EXERCISE INSTRUCTIONS: For the listing that follows, give again exactly the lines from the one with "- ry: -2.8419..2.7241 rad" to the one with "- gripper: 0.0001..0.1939", including both.

INFORMATION SUPPLIED:
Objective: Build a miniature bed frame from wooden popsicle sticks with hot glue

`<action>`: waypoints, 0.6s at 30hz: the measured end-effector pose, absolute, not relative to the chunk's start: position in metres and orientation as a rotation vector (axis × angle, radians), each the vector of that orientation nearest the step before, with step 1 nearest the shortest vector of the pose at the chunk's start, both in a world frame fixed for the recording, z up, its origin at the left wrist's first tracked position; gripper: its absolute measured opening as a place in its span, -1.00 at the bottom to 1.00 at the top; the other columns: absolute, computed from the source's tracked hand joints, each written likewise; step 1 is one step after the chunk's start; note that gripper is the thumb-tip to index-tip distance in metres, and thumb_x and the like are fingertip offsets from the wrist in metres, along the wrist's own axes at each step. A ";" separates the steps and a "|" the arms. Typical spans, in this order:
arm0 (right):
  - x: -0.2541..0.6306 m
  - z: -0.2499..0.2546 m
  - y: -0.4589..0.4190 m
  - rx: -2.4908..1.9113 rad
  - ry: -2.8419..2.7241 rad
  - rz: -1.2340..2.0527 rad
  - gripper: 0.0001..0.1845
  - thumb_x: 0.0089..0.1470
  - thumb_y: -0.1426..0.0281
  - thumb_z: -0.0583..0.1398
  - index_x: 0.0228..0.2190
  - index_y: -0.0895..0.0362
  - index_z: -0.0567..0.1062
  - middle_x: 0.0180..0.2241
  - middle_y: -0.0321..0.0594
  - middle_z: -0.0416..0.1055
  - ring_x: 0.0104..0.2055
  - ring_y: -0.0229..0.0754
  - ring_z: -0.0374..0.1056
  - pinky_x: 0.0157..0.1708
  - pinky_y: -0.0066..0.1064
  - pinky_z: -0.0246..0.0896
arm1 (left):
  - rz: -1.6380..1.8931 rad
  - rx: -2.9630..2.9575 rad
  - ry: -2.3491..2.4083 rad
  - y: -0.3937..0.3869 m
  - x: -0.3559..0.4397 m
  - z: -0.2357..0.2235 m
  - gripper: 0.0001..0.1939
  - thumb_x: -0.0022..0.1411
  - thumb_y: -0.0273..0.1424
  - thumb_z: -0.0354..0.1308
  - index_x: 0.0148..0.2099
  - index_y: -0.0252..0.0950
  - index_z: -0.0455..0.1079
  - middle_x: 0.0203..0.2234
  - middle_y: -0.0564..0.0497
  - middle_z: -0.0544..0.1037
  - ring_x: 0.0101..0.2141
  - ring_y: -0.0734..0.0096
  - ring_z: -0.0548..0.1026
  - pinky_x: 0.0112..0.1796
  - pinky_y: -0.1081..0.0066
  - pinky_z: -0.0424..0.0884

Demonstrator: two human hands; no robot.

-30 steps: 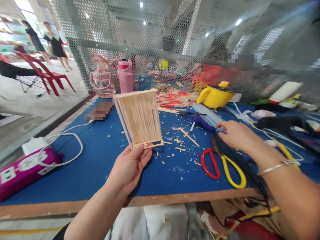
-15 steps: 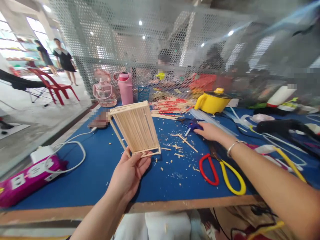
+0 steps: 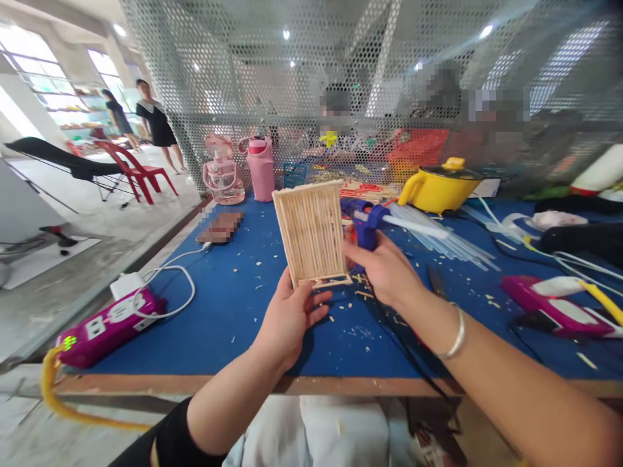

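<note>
Stick frame point(image 3: 314, 240) nearly upright at the clock's centre, over the blue tabletop point(image 3: 214, 347): your left hand point(image 3: 282, 318) pinches its lower edge between thumb and fingers. Your right hand point(image 3: 389, 272) is wrapped around a blue glue gun point(image 3: 367, 224) at three o'clock, just beside it. Wood scraps point(image 3: 364, 294) litter the surface towards five. A purple power strip point(image 3: 114, 324) lies at eight, a pink bottle point(image 3: 261, 170) stands at eleven, a yellow pot point(image 3: 445, 189) just past two. Behind the table, a perforated metal screen point(image 3: 311, 39) rises at twelve; across the room, near ten, you have a red chair point(image 3: 148, 170) and two people point(image 3: 158, 123) standing.
</note>
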State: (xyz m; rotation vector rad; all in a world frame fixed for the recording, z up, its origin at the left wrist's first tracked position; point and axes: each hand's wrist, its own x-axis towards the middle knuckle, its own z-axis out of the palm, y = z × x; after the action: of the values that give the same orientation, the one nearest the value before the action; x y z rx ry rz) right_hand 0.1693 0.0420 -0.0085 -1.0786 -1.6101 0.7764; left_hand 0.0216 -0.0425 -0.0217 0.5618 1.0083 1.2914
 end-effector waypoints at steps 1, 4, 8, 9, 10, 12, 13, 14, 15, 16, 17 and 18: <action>0.161 -0.013 0.041 -1.061 -1.547 0.843 -0.62 -0.08 0.20 0.28 -0.23 0.12 0.40 -0.31 -0.20 0.49 -0.34 -0.18 0.41 -0.32 -0.30 0.34 | 1.296 0.599 1.030 -0.043 0.021 -0.023 -0.65 0.26 -0.43 0.06 0.09 -0.15 0.24 -0.06 -0.07 0.50 -0.33 0.51 0.55 -0.37 0.53 0.47; 0.152 -0.019 0.041 -1.067 -1.384 0.910 -0.56 -0.23 0.28 0.35 -0.26 0.13 0.39 -0.28 -0.23 0.46 -0.26 -0.14 0.39 -0.14 -0.20 0.29 | 1.261 0.724 1.105 -0.045 0.015 -0.025 -0.59 0.25 -0.38 0.09 0.15 -0.16 0.21 -0.06 -0.09 0.50 -0.29 0.47 0.53 -0.32 0.48 0.46; 0.161 -0.013 0.045 -1.072 -1.294 0.892 -0.52 -0.25 0.32 0.37 -0.22 0.10 0.38 -0.28 -0.23 0.45 -0.25 -0.10 0.39 -0.14 -0.14 0.29 | 1.207 0.810 1.025 -0.041 -0.002 -0.018 -0.53 0.21 -0.23 0.13 0.14 -0.17 0.22 -0.07 -0.11 0.52 -0.21 0.34 0.53 -0.28 0.40 0.46; 0.165 -0.010 0.045 -1.077 -1.286 0.873 -0.52 -0.24 0.31 0.36 -0.22 0.10 0.38 -0.29 -0.24 0.45 -0.27 -0.11 0.39 -0.15 -0.15 0.30 | 1.209 0.809 0.986 -0.037 -0.006 -0.015 -0.55 0.21 -0.19 0.11 0.12 -0.19 0.25 -0.10 -0.12 0.54 -0.21 0.32 0.54 -0.29 0.39 0.47; 0.168 -0.008 0.045 -1.081 -1.286 0.842 -0.53 -0.23 0.30 0.36 -0.22 0.10 0.39 -0.31 -0.24 0.45 -0.28 -0.11 0.39 -0.16 -0.16 0.31 | 1.214 0.813 0.955 -0.032 -0.008 -0.011 -0.56 0.22 -0.16 0.09 0.10 -0.21 0.27 -0.13 -0.13 0.55 -0.23 0.31 0.55 -0.30 0.38 0.47; 0.173 -0.004 0.043 -1.075 -1.314 0.771 -0.54 -0.21 0.28 0.36 -0.22 0.10 0.39 -0.30 -0.23 0.45 -0.28 -0.11 0.40 -0.17 -0.17 0.32 | 1.211 0.840 0.935 -0.021 -0.012 -0.004 -0.58 0.21 -0.20 0.10 0.07 -0.25 0.29 -0.20 -0.13 0.58 -0.31 0.35 0.56 -0.31 0.39 0.47; 0.175 -0.003 0.042 -1.069 -1.330 0.726 -0.54 -0.19 0.28 0.36 -0.21 0.10 0.38 -0.29 -0.22 0.46 -0.27 -0.11 0.41 -0.17 -0.17 0.33 | 1.198 0.856 0.930 -0.015 -0.012 -0.002 -0.59 0.19 -0.24 0.14 0.06 -0.26 0.31 -0.23 -0.12 0.59 -0.34 0.38 0.57 -0.32 0.40 0.47; 0.175 -0.003 0.041 -1.068 -1.344 0.680 -0.54 -0.17 0.28 0.35 -0.20 0.10 0.38 -0.26 -0.20 0.47 -0.25 -0.10 0.42 -0.15 -0.17 0.34 | 1.176 0.869 0.916 -0.009 -0.012 0.000 -0.61 0.17 -0.30 0.18 0.04 -0.26 0.33 -0.25 -0.11 0.60 -0.37 0.40 0.57 -0.32 0.42 0.47; 0.175 -0.003 0.041 -1.078 -1.356 0.636 -0.54 -0.16 0.27 0.35 -0.19 0.10 0.38 -0.24 -0.18 0.47 -0.24 -0.10 0.43 -0.14 -0.17 0.34 | 1.149 0.877 0.888 -0.004 -0.012 0.000 -0.64 0.15 -0.36 0.21 0.01 -0.27 0.36 -0.26 -0.10 0.60 -0.38 0.41 0.58 -0.31 0.45 0.48; 0.175 -0.004 0.041 -1.099 -1.366 0.601 -0.53 -0.15 0.27 0.35 -0.18 0.10 0.38 -0.22 -0.17 0.48 -0.23 -0.10 0.43 -0.13 -0.17 0.34 | 1.123 0.878 0.850 0.000 -0.011 -0.001 -0.67 0.13 -0.41 0.23 -0.03 -0.29 0.40 -0.26 -0.10 0.61 -0.37 0.41 0.59 -0.30 0.46 0.48; 0.175 -0.005 0.041 -1.125 -1.373 0.574 -0.53 -0.15 0.25 0.35 -0.17 0.10 0.39 -0.22 -0.16 0.48 -0.24 -0.09 0.44 -0.13 -0.17 0.34 | 1.100 0.875 0.811 0.003 -0.011 -0.002 -0.71 0.11 -0.45 0.24 -0.07 -0.30 0.42 -0.26 -0.09 0.61 -0.36 0.41 0.59 -0.29 0.48 0.48; 0.175 -0.005 0.041 -1.143 -1.378 0.564 -0.53 -0.14 0.23 0.35 -0.18 0.10 0.40 -0.22 -0.16 0.49 -0.24 -0.09 0.44 -0.14 -0.18 0.35 | 1.086 0.872 0.778 0.005 -0.011 -0.004 -0.73 0.10 -0.46 0.25 -0.09 -0.32 0.44 -0.26 -0.10 0.61 -0.35 0.41 0.59 -0.27 0.49 0.48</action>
State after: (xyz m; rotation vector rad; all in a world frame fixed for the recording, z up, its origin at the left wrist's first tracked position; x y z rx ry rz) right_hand 0.1745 0.0411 -0.0054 -1.1426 -1.3784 0.5637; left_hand -0.0112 0.0048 -0.0041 0.8721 0.7780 1.0862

YOUR SOLUTION:
  - ry: -2.8419..2.7241 rad
  - rz: -1.2340..2.0527 rad
  - gripper: 0.0001..0.1845
  - thumb_x: 0.0089..0.1470
  - thumb_y: -0.1426..0.0281
  - thumb_z: -0.0583..0.1398
  - index_x: 0.0228..0.2190
  - index_y: -0.0895..0.0362
  - index_z: -0.0567..0.1062
  - middle_x: 0.0180..0.2241
  - middle_y: -0.0321..0.0594
  - middle_z: -0.0416..0.1055
  - ring_x: 0.0104..0.2055
  - ring_y: -0.0229..0.0754
  - ring_z: -0.0374..0.1056
  - pinky_x: 0.0157..0.1708
  - pinky_y: -0.0066..0.1064
  - pinky_z: -0.0246..0.0896
arm1 (left):
  - rz: -1.6380..1.8931 rad
  - rx: -2.9630..2.9575 rad
  - ry: -2.3491..2.4083 rad
  - y: -0.3937..0.3869 m
  - x: -0.3559..0.4397 m
  - z: -0.2357..0.2235 m
  - gripper: 0.0001..0.1939

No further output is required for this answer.